* **Prompt**: Repeat the entries below exactly. Begin with the first line and end with the line that contains "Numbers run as".

_ _ _ _

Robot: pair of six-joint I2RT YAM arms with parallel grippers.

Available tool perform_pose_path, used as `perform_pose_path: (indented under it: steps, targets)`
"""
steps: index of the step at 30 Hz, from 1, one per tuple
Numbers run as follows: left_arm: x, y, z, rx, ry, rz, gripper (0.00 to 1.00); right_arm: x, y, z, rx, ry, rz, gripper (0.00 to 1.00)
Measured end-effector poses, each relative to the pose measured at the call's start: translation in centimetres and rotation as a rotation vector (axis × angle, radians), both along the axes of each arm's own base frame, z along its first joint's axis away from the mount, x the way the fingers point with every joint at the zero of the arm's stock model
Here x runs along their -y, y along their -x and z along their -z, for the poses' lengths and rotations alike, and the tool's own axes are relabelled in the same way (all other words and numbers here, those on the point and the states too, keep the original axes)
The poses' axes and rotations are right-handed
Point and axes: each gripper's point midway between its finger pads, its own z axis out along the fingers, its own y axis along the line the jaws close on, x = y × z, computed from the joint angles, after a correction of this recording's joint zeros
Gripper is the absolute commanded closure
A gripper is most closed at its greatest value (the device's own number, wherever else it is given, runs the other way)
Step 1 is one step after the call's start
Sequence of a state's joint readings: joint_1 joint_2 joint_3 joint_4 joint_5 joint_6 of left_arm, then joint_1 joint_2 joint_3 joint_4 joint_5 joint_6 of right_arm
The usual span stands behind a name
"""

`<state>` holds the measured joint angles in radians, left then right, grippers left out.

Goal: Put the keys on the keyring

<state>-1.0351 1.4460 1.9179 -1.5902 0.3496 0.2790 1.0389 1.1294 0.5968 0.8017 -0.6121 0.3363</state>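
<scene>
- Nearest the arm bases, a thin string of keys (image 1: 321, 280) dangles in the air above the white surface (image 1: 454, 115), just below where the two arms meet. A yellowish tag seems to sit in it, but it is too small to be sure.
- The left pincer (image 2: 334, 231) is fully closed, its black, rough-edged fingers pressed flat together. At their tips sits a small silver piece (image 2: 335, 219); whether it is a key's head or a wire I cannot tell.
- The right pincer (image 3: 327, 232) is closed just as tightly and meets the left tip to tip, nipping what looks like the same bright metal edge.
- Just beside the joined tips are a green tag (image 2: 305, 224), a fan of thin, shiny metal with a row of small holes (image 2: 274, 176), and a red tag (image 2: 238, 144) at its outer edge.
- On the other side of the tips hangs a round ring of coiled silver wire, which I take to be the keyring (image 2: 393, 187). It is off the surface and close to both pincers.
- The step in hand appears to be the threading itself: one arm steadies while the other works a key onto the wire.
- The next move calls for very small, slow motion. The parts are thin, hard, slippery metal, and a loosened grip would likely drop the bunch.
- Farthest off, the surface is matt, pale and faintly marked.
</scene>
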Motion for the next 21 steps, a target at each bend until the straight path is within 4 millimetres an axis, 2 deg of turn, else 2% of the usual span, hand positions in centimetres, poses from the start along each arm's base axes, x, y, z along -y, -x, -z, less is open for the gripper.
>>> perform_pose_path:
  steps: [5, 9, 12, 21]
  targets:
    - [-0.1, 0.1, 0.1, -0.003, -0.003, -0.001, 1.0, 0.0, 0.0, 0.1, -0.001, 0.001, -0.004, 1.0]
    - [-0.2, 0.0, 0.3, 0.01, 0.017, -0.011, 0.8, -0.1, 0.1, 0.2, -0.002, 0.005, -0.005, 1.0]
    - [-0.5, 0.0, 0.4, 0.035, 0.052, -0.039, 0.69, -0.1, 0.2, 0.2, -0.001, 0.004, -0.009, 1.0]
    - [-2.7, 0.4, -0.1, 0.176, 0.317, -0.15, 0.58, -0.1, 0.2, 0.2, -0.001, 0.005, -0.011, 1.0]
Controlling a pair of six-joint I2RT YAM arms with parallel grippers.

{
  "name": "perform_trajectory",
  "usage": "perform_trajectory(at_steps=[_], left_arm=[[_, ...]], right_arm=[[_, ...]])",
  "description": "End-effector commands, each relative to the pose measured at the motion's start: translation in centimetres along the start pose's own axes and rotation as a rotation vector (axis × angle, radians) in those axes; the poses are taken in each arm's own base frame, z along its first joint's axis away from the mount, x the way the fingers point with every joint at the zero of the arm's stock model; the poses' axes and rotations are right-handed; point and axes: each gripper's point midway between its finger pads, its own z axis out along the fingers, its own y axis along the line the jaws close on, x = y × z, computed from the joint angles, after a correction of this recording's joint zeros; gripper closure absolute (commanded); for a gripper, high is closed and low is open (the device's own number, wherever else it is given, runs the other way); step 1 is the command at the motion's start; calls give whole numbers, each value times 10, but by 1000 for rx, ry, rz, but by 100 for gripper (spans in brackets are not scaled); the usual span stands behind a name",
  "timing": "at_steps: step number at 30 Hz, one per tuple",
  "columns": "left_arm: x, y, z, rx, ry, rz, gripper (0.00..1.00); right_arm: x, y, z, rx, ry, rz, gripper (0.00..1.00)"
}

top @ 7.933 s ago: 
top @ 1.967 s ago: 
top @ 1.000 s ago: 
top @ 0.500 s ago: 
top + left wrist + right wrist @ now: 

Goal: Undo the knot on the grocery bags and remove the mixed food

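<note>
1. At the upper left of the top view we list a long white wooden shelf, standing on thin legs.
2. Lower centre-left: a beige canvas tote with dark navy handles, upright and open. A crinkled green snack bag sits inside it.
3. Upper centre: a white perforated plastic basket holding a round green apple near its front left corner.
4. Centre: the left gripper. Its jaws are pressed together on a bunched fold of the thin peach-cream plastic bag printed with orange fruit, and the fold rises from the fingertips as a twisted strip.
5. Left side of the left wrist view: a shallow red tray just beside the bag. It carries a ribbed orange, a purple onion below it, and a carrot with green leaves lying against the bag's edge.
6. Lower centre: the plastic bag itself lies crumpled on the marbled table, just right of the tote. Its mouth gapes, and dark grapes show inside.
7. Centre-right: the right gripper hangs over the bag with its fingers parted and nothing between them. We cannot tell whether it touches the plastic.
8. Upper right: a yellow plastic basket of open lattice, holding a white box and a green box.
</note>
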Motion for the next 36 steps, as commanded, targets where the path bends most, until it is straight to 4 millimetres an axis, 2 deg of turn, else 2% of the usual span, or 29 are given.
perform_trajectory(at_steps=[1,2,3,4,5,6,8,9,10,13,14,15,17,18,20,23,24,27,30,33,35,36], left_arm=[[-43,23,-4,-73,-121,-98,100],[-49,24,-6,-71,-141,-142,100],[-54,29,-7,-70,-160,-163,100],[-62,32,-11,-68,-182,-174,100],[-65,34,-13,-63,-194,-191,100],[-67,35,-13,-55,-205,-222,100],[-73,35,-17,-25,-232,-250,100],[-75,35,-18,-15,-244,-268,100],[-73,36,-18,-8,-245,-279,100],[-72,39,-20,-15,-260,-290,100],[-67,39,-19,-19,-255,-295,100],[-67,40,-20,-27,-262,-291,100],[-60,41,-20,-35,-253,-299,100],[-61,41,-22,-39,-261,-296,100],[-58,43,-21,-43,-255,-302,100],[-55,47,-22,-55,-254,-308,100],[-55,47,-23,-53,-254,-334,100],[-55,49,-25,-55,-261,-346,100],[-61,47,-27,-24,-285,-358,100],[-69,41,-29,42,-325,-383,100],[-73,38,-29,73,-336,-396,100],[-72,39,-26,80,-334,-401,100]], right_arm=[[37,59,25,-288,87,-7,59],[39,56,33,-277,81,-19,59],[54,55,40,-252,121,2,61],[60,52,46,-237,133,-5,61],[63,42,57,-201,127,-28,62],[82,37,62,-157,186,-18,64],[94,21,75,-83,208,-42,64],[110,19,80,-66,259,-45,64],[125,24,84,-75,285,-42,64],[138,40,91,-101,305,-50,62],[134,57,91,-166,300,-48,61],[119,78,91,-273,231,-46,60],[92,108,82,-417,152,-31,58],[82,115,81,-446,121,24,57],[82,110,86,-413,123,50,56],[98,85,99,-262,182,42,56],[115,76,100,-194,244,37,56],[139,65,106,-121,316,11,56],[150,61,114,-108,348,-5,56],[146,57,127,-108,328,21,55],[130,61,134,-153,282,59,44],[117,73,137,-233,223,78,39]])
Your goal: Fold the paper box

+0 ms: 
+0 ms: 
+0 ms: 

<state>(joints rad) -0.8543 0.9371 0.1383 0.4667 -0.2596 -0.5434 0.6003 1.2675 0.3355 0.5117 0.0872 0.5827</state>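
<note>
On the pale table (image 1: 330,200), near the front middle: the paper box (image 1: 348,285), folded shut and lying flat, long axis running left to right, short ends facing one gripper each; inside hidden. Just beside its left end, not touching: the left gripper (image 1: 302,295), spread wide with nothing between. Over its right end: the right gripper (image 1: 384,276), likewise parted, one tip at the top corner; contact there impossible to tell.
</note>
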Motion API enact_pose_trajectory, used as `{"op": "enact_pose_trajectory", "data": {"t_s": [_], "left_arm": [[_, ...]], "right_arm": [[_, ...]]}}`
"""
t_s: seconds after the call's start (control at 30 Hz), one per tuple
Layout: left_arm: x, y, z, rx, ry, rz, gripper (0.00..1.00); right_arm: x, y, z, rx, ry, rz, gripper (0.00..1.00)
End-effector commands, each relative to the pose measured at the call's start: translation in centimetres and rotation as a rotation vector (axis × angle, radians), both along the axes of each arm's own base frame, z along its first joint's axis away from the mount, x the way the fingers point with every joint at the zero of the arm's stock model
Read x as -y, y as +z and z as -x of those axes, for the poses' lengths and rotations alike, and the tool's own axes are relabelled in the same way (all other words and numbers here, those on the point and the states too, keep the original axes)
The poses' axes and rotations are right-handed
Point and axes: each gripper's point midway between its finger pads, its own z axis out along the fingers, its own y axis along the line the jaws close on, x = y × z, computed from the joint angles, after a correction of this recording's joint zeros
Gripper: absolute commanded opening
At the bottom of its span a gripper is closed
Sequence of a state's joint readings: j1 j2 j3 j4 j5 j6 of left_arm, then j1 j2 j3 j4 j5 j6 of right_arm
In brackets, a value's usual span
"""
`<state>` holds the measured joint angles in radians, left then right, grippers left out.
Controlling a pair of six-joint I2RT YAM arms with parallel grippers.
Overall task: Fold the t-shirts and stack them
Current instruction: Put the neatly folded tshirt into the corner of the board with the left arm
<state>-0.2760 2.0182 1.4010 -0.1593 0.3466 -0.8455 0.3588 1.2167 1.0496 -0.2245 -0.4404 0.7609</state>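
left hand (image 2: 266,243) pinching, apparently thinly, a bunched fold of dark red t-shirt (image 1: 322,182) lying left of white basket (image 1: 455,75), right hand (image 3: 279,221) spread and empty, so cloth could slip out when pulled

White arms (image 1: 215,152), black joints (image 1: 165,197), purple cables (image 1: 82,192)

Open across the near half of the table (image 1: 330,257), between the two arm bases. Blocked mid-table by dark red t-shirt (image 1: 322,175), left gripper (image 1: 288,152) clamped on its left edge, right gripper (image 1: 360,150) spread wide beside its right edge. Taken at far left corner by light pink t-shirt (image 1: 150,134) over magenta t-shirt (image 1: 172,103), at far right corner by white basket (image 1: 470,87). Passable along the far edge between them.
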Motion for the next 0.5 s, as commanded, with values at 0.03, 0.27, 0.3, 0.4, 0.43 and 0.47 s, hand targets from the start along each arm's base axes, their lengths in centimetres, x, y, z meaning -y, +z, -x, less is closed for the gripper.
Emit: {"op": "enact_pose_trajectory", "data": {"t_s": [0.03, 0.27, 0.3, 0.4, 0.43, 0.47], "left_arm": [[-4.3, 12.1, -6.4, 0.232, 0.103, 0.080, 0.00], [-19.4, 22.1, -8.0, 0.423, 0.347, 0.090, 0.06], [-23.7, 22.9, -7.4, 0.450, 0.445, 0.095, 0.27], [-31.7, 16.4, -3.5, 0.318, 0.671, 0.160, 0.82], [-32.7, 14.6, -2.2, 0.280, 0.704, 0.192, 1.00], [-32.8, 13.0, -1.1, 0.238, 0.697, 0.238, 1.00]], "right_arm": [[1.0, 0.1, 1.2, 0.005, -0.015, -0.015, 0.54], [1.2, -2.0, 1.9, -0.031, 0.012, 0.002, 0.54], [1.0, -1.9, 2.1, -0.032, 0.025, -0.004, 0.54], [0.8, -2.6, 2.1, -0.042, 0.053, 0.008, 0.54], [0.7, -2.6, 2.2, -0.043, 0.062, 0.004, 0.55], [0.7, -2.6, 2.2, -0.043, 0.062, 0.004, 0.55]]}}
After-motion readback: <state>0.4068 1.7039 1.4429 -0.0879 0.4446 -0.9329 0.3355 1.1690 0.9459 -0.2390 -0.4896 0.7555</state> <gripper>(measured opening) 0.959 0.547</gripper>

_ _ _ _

* **Exercise response**:
Robot: pair of six-joint I2RT YAM arms with parallel grippers.

Available tool perform_pose_path, used as `perform_pose_path: (indented under it: steps, targets)`
"""
steps: index of the step at 30 Hz, from 1, one per tuple
Numbers run as follows: left_arm: x, y, z, rx, ry, rz, gripper (0.00 to 1.00); right_arm: x, y, z, rx, ry, rz, gripper (0.00 to 1.00)

No additional lines are needed for this answer.